EXERCISE GOAL: Output each record exactly, with nothing omitted.

Dataset excerpts:
[Start of section]

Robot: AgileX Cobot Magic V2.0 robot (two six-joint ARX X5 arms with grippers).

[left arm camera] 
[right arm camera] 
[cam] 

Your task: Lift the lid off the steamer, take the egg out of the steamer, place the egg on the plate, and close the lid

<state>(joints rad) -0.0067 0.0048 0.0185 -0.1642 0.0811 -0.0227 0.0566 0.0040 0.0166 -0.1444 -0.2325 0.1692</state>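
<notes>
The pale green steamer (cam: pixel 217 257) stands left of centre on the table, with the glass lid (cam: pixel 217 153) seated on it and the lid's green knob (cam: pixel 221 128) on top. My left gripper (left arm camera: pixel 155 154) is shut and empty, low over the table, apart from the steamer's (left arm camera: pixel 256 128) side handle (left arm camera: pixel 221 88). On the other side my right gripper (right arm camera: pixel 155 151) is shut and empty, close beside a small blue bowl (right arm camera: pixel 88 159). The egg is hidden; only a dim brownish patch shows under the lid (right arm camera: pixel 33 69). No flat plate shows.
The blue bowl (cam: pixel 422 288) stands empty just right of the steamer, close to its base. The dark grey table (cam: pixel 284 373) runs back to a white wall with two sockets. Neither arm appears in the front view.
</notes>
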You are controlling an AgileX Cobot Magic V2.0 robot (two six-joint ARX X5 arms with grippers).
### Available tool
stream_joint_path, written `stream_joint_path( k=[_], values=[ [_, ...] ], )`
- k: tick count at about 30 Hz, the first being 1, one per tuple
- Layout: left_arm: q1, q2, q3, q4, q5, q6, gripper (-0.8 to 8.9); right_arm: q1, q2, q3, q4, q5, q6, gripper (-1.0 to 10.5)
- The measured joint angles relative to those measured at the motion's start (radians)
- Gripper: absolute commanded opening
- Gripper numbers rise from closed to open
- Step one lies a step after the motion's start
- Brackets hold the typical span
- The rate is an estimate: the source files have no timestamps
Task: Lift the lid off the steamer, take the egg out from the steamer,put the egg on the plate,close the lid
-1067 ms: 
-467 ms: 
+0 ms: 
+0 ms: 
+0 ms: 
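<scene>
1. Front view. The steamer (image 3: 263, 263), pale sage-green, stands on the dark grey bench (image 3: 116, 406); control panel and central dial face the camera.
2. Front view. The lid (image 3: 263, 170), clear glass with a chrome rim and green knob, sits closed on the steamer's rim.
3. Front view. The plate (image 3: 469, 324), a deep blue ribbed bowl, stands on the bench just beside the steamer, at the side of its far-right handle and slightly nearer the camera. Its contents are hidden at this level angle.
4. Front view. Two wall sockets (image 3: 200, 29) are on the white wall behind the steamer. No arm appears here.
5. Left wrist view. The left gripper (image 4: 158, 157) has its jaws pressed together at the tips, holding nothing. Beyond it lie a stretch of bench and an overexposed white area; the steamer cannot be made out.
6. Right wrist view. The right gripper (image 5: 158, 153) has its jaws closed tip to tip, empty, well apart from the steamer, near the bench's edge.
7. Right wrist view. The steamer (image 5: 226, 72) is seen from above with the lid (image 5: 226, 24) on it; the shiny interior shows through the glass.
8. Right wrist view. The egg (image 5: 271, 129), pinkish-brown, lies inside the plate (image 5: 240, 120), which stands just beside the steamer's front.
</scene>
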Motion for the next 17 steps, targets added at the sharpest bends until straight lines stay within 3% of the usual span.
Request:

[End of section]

SOLVED PROBLEM:
Robot: AgileX Cobot Magic V2.0 robot (two six-joint ARX X5 arms with grippers).

[left arm camera] 
[right arm camera] 
[cam] 

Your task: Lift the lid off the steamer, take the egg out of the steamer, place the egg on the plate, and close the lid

<state>(joints rad) -0.0067 0.0048 0.0185 -0.1642 0.0811 -0.0227 0.0566 0.0040 0.0166 -0.1444 -0.2325 0.1692</state>
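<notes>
The pale green steamer (cam: pixel 217 257) stands left of centre on the table, with the glass lid (cam: pixel 217 153) seated on it and the lid's green knob (cam: pixel 221 128) on top. My left gripper (left arm camera: pixel 155 154) is shut and empty, low over the table, apart from the steamer's (left arm camera: pixel 256 128) side handle (left arm camera: pixel 221 88). On the other side my right gripper (right arm camera: pixel 155 151) is shut and empty, close beside a small blue bowl (right arm camera: pixel 88 159). The egg is hidden; only a dim brownish patch shows under the lid (right arm camera: pixel 33 69). No flat plate shows.
The blue bowl (cam: pixel 422 288) stands empty just right of the steamer, close to its base. The dark grey table (cam: pixel 284 373) runs back to a white wall with two sockets. Neither arm appears in the front view.
</notes>
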You are controlling an AgileX Cobot Magic V2.0 robot (two six-joint ARX X5 arms with grippers).
### Available tool
stream_joint_path, written `stream_joint_path( k=[_], values=[ [_, ...] ], )`
- k: tick count at about 30 Hz, the first being 1, one per tuple
- Layout: left_arm: q1, q2, q3, q4, q5, q6, gripper (-0.8 to 8.9); right_arm: q1, q2, q3, q4, q5, q6, gripper (-1.0 to 10.5)
- The measured joint angles relative to those measured at the motion's start (radians)
- Gripper: absolute commanded opening
- Gripper numbers rise from closed to open
- Step one lies a step after the motion's start
- Brackets hold the typical span
- The rate is an estimate: the source files have no timestamps
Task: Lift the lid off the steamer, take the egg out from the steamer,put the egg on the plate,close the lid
-1067 ms: 
-467 ms: 
+0 ms: 
+0 ms: 
+0 ms: 
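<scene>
1. Front view. The steamer (image 3: 263, 263), pale sage-green, stands on the dark grey bench (image 3: 116, 406); control panel and central dial face the camera.
2. Front view. The lid (image 3: 263, 170), clear glass with a chrome rim and green knob, sits closed on the steamer's rim.
3. Front view. The plate (image 3: 469, 324), a deep blue ribbed bowl, stands on the bench just beside the steamer, at the side of its far-right handle and slightly nearer the camera. Its contents are hidden at this level angle.
4. Front view. Two wall sockets (image 3: 200, 29) are on the white wall behind the steamer. No arm appears here.
5. Left wrist view. The left gripper (image 4: 158, 157) has its jaws pressed together at the tips, holding nothing. Beyond it lie a stretch of bench and an overexposed white area; the steamer cannot be made out.
6. Right wrist view. The right gripper (image 5: 158, 153) has its jaws closed tip to tip, empty, well apart from the steamer, near the bench's edge.
7. Right wrist view. The steamer (image 5: 226, 72) is seen from above with the lid (image 5: 226, 24) on it; the shiny interior shows through the glass.
8. Right wrist view. The egg (image 5: 271, 129), pinkish-brown, lies inside the plate (image 5: 240, 120), which stands just beside the steamer's front.
</scene>
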Motion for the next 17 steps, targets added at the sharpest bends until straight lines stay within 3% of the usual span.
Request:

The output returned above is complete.